▶ WHAT YOU ARE ASKED TO DO
Below is some data. Retype exactly the lines starting at the one with "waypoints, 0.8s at" and ending at the one with "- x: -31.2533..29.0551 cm".

▶ DATA EXTRACT
___

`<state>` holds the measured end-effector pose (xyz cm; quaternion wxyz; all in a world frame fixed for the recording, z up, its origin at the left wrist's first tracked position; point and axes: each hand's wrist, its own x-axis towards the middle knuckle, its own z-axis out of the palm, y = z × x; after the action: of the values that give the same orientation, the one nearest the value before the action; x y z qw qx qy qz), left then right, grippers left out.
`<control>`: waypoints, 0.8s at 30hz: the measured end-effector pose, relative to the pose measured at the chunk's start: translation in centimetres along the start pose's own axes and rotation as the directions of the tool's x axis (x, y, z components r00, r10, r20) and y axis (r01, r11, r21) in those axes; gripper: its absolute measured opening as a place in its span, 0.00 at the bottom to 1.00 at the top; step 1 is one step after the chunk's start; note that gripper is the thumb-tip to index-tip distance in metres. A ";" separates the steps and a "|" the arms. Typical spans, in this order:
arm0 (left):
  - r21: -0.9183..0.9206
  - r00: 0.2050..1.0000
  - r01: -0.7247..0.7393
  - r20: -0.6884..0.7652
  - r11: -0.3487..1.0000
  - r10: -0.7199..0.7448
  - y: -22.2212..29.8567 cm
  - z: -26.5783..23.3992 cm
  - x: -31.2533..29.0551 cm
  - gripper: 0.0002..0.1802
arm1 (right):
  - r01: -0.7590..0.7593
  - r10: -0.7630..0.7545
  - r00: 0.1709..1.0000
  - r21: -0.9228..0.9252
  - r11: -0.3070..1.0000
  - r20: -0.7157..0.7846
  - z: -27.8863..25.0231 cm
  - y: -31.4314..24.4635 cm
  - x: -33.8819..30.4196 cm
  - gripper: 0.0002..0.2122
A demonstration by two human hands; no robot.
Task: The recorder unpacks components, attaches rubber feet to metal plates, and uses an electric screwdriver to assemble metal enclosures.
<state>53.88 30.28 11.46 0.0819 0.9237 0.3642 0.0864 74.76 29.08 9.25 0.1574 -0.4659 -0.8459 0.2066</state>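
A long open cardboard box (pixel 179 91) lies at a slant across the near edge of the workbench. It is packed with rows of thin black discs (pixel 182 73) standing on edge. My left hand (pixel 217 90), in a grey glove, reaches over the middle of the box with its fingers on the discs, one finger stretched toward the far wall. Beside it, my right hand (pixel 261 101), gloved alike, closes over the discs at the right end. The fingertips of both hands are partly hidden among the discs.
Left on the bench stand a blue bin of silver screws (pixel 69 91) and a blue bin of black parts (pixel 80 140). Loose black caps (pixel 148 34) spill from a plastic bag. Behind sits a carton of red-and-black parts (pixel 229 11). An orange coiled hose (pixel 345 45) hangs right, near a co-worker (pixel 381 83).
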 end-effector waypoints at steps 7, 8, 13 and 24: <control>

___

▶ TASK ANSWER
`<control>`: waypoints, 0.8s at 30hz: the measured end-effector pose, relative to the pose measured at the chunk's start: translation in centimetres along the start pose's own axes and rotation as the directions of the tool's x axis (x, y, z components r00, r10, r20) and y axis (r01, r11, r21) in those axes; gripper: its absolute measured opening as a place in its span, 0.00 at the bottom to 1.00 at the top; step 1 is one step after the chunk's start; note that gripper is the thumb-tip to index-tip distance in metres. A ";" separates the steps and a "|" the arms. Typical spans, in this order:
arm0 (left):
  - r21: -0.9183..0.9206
  - r00: 0.2050..1.0000
  - r01: -0.7247..0.7393
  - r20: -0.6884..0.7652
  - r11: -0.3487..1.0000
  - r10: -0.7199..0.7448
  - y: -22.2212..29.8567 cm
  - z: -26.5783..23.3992 cm
  - x: -31.2533..29.0551 cm

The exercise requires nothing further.